THE OCEAN AND CLIMATE

THE  OCEAN  AND  CLIMATE


The evolution of photosynthesis remade the Archaean Earth. Before photosynthesis, the air and oceans were anoxic. Now the air is a biological construction, a fifth of which is free molecular oxygen, and the ocean can sustain animal life even in the depths. The evolution, first of not producing oxygen] and then of oxygenic [producing oxygen] photosynthesis, sharply increased the productivity of the biosphere. Oxygenic photosynthesis sustains free oxygen in the atmosphere. In the oceans, the beneficiaries of the first photosynthetic prokaryotes [bacteria and archaea] today range from cyanobacterial and algal plankton to large kelp. Wearing plants as landsuits, from tiny mosses to giant redwoods, cyanobacteria as chloroplasts have occupied the land. The oxygen emitted has allowed the evolution of animal life, to browse the plants and, in turn, to respire the CO2 that sustains photosynthesis.
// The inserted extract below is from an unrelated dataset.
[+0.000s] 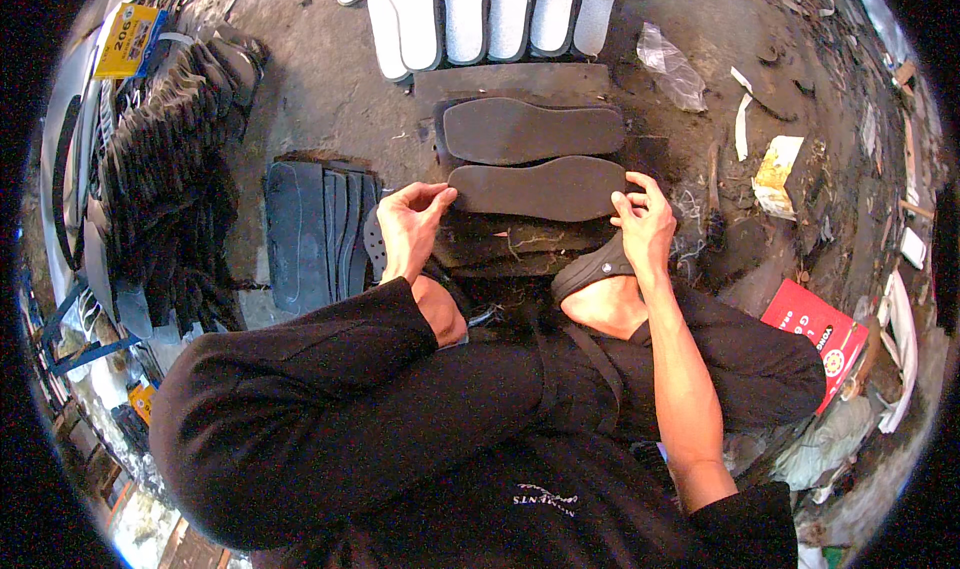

Earth is totally different from what it would be if it had no ocean. The ocean, and life in the ocean, have "constructed the planet." The ocean is an important part of the Earth System, and it influences the transformation of energy and materials important to the climate system. On the most basic level, the ocean has shaped our atmosphere. Over millions of years, the concentration of gases in the atmosphere is determined by life. If life did not exist, especially life in the ocean, earth would be very different. On a deeper level, oceanic microbes irreversibly altered the geochemistry of earth and the biogeochemical cycles of H, C, N, O and S.
Please note, there is only one ocean with many named parts. The largest parts are the Atlantic, Indian, and Pacific Oceans. Earth would be much different if there were several different disconnected oceans..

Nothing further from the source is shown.